Echography of different anterior angle anatomies. (A) Normal anatomy demonstrating an open angle, iris root insertion at the ciliary body-sclera junction, and open ciliary sulcus. (B) Typical plateau iris configuration (PIC) anatomy demonstrating clear iris root angulation with peripheral narrow angle, iris root insertion near the ciliary body-sclera junction, anterior rotation of the ciliary process, and narrow ciliary sulcus. (C) Atypical PIC anatomy demonstrating an open angle, iris root insertion on top of the ciliary process, anterior rotation of the ciliary process and absent ciliary sulcus, which is hallmark of PIC. (D) Plateau iris syndrome demonstrating peripheral angle closure with iris root insertion on the ciliary process, anterior rotation of the ciliary process, and absent ciliary sulcus.

PIC has been initially described as an anatomical variant of iris structure in which the peripheral iris root angulates sharply forward and then centrally but the iris plane is flat and the anterior chamber is assumed to be not shallow axially [11]. Additional features include an anteriorly directed ciliary body, an absent or narrow ciliary sulcus, and irido-angle contact [12]. On gonioscopy, it can be challenging to identify PIC, but the classical “double hump” sign is a clue to the presence of PIC [13]. As in our case, UBM is frequently used to clarify this configuration and is a valuable tool for PIC diagnosis [14].

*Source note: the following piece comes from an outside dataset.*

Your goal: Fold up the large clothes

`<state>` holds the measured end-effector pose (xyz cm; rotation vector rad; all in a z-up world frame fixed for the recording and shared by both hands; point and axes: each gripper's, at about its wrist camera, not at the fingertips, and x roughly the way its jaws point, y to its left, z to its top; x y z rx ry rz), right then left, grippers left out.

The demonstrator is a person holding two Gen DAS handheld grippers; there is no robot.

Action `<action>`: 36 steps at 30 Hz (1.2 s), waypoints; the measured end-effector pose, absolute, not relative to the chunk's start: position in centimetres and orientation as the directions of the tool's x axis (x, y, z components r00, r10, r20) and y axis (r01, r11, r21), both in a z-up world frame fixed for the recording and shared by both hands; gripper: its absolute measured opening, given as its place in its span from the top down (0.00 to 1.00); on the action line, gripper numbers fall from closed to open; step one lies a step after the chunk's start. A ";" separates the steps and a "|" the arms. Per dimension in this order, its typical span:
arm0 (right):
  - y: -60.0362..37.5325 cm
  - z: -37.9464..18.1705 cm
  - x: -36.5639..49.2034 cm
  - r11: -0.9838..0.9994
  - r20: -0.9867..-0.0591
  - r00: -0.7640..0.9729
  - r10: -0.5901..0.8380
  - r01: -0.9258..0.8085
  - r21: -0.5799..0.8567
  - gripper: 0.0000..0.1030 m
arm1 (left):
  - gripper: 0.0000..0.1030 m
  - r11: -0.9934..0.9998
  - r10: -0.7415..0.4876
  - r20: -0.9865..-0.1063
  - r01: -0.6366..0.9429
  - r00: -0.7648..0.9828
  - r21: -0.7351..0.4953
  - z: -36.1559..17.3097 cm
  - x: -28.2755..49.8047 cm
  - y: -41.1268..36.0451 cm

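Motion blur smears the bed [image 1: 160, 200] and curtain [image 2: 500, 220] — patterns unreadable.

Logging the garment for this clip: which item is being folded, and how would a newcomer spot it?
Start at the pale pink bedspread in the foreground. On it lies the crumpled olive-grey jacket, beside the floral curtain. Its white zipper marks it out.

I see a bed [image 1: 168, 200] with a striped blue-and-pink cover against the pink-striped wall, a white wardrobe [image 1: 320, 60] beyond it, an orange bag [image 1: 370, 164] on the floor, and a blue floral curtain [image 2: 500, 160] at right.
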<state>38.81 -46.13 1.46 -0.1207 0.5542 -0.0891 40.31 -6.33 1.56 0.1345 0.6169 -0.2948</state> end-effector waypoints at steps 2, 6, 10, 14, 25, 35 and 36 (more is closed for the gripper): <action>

We speculate that in PIC anatomy where there is a very narrow or absent ciliary sulcus, the sulfa-associated swelling of anteriorly rotated ciliary processes impinges directly on the iris root with forward displacement of the iris. With the congested uveal tissues of the iris diaphragm and ciliary body, there is forward movement of the lens that contributes axial shallowing of the anterior chamber. At the same time, ciliary body swelling allows for relaxation of the lens zonules causing lens thickening and the development of myopia [4]. Studies are in progress to determine the quantitative biometry measurements of the ciliary sulcus, ciliary processes, and inter-plicata distance in PIC cases versus controls. Such measurements will allow us to model dynamic changes in uveal tissues and anterior segment imaging to understand the potential role of PIC in acute angle closure from drug-induced ciliochoroidal effusion.

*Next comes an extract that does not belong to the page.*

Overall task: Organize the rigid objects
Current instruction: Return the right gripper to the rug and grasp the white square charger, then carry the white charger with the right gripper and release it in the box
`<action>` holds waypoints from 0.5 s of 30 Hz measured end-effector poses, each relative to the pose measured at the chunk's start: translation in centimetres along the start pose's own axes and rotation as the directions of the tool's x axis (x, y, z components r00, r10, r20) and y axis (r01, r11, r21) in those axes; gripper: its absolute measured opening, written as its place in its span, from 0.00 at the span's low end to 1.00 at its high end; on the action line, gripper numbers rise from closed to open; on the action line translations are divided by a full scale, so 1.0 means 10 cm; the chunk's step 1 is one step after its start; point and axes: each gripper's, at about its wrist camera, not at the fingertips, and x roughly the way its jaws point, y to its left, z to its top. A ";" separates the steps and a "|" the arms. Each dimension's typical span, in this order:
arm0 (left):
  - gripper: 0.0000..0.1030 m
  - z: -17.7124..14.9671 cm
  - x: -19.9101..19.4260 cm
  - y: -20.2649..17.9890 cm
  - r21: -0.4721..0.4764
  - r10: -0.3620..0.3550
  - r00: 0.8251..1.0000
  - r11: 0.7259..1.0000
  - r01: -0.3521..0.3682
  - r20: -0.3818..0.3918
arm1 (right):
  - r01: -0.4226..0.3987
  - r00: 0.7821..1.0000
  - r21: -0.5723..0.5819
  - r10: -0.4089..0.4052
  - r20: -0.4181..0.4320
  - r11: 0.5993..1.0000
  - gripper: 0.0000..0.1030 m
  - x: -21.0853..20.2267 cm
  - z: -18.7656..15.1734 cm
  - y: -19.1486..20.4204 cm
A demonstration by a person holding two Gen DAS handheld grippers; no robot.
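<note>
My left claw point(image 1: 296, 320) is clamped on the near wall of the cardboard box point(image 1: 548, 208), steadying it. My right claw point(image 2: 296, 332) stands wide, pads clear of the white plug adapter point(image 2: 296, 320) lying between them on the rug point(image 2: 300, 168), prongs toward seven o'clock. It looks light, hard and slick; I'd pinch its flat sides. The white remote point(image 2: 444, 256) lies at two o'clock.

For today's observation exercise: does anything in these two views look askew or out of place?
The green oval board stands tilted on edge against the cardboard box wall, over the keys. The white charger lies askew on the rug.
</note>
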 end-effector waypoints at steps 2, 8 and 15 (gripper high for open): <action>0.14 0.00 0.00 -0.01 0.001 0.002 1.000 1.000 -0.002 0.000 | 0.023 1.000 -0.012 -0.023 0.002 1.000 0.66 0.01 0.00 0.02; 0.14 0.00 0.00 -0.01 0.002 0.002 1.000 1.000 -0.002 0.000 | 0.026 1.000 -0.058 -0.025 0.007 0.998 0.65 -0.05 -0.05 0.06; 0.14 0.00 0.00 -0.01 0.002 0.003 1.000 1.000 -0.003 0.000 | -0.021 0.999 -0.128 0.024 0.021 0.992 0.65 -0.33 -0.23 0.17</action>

A unique observation of our patient is that he had concomitant exposure to latanoprost between two doses of acetazolamide, which makes it difficult to attribute the causative effect solely to acetazolamide. However, during the one week course of latanoprost, he reported no visual disturbance. His symptoms developed several hours after acetazolamide ingestion. Thus, the timing of the exposure to acetazolamide supports the role of this drug involved in ciliochoroidal effusion. There are a few reports of latanoprost-associated choroidal effusion syndrome. Sakai et al. [15] reported a drug-induced ciliochoroidal effusion in a patient with Sturge-Weber syndrome. They postulated that interaction of the enhanced uveoscleral outflow with latanoprost adjunctive with elevated episcleral venous pressure may have caused the congestion of the aqueous humor in the supraciliary-choroidal space, resulting in the ciliochoroidal effusion. Alimgil and Benian [16] reported choroidal effusion and shallow anterior chamber after adjunctive therapy with latanoprost in a patient who had trabeculectomy for angle closure glaucoma. In contrast to these two cases, our patient has healthy eyes and we cannot conclude with certainty the role of latanoprost in the pathogenesis of choroidal effusion syndrome in our patient.

Conclusion

We propose a taxonomy classification of the anterior segment relevant to the angle, iris insertion, ciliary process orientation, and ciliary sulcus. This well-documented case of atypical PIC suggests a potential anatomical risk to develop acute angle closure in acetazolamide-induced ciliochoroidal effusion syndrome. Although these cases are rare, clinicians are encouraged to continue ultrasound imaging at the time of the episode and after resolution to determine if such anatomy is a possible factor underlying this adverse reaction.